> [Exercise description] Using the records below, output the stretch that opens with the line containing "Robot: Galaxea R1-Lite" and closes with the line containing "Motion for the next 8", exactly and including both lines, with nothing more.

Dataset records
=== Section Start ===

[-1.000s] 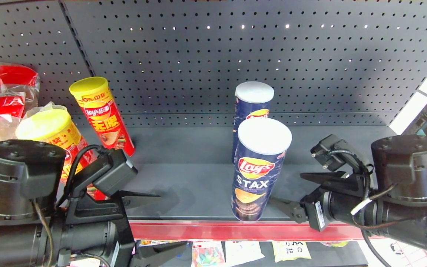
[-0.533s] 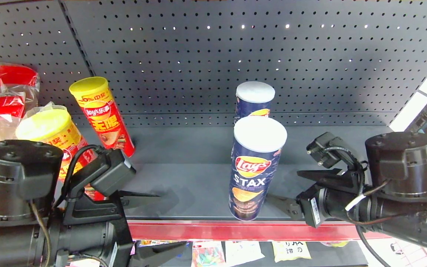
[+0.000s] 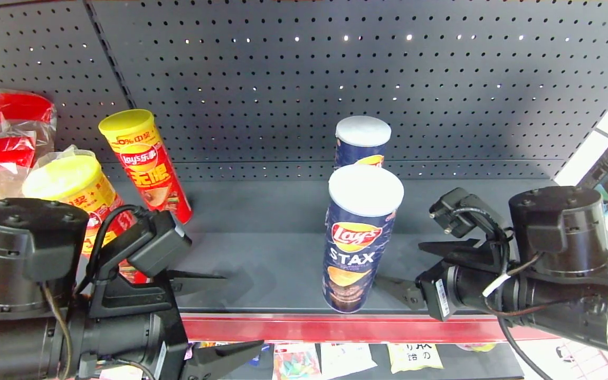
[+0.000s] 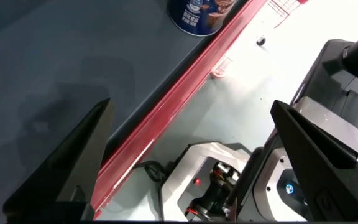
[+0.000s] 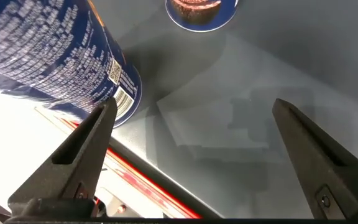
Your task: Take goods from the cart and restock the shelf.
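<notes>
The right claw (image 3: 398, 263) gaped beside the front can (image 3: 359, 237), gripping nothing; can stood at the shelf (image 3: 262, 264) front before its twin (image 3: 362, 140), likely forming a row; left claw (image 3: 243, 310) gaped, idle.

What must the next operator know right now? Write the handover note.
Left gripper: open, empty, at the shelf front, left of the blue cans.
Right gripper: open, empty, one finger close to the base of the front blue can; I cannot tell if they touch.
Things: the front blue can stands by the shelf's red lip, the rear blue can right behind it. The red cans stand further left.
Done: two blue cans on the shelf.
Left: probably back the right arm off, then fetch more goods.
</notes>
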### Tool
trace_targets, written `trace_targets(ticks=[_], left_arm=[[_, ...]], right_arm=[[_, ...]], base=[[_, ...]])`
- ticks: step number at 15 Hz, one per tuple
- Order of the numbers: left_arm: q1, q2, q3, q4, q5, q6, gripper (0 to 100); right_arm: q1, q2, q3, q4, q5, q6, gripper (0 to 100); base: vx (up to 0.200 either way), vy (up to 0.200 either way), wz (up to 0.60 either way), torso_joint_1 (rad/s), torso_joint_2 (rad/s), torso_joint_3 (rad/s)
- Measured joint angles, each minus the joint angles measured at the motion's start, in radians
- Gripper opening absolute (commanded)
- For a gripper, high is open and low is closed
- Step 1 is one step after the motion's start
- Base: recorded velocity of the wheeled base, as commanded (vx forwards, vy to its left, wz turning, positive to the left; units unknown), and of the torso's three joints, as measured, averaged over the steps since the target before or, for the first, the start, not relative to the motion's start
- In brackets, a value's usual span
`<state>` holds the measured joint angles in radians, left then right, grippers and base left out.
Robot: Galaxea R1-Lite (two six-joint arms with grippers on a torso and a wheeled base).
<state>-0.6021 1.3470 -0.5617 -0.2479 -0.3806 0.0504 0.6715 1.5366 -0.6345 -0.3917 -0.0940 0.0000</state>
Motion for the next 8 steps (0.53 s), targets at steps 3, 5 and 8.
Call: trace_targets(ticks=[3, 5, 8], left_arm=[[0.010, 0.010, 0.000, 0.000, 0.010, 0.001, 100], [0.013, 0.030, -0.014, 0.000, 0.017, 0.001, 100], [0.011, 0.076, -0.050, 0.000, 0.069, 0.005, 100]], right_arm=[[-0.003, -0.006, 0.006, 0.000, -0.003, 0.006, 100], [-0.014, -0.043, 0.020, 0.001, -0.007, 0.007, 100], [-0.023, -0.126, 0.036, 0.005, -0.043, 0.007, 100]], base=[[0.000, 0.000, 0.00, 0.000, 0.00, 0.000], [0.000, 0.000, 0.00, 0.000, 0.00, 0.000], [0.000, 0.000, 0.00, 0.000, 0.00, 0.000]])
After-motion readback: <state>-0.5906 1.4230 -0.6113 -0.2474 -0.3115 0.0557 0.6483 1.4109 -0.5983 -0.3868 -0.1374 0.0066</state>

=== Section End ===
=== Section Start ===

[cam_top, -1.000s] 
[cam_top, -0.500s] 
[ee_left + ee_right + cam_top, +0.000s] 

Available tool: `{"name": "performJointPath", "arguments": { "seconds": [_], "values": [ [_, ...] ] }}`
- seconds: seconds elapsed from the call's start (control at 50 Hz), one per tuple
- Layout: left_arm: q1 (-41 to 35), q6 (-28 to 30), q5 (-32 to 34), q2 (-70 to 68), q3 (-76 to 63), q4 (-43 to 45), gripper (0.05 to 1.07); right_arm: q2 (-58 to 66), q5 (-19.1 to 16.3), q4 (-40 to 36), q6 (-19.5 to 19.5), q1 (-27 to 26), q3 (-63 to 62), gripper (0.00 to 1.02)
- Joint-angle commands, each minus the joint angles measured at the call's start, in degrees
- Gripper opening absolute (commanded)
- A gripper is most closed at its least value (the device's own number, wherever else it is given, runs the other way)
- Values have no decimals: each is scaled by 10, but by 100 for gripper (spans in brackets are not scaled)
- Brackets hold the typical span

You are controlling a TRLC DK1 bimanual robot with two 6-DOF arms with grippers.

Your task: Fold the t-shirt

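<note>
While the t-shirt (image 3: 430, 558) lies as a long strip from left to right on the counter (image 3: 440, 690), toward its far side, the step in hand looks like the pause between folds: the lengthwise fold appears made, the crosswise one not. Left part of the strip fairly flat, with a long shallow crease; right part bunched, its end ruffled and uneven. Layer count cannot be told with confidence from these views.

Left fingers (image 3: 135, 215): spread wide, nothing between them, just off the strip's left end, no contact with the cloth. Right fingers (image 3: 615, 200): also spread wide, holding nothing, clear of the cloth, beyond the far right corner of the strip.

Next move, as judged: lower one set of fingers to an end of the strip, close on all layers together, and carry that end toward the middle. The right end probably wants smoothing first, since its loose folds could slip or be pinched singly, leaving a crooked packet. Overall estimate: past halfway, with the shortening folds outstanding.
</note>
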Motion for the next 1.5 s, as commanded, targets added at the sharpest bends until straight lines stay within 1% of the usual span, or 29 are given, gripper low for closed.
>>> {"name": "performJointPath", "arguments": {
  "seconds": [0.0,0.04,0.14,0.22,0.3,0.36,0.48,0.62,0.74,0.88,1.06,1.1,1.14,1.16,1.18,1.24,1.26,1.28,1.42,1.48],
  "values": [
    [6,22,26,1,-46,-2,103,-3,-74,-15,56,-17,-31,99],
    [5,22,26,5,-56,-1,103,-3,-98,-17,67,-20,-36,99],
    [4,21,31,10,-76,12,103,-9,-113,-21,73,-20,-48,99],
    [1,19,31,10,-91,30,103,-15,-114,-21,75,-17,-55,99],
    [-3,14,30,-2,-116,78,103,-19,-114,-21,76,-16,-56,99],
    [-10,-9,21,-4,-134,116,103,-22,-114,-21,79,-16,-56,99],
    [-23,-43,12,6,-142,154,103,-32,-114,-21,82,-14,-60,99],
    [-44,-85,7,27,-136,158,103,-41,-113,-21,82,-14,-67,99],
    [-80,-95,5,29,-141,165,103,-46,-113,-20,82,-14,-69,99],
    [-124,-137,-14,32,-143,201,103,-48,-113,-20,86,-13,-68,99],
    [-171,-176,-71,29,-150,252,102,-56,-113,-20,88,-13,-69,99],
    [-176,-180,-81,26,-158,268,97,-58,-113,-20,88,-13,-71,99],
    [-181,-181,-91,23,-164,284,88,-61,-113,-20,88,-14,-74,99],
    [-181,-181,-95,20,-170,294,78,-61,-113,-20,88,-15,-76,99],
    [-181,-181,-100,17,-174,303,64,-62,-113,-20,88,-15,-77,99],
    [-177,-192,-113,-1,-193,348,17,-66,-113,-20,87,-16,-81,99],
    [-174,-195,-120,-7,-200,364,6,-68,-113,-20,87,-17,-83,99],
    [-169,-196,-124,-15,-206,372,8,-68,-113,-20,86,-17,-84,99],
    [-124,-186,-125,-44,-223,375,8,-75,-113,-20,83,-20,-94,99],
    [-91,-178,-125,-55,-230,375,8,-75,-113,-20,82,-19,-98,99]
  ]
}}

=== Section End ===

> [Output for this exercise]
Robot: Galaxea R1-Lite (two six-joint arms with grippers on a torso and a wheeled base).
<state>-0.6021 1.3470 -0.5617 -0.2479 -0.3806 0.0504 0.6715 1.5366 -0.6345 -0.3917 -0.0940 0.0000</state>
Motion for the next 8 steps (0.53 s), targets at steps 3, 5 and 8.

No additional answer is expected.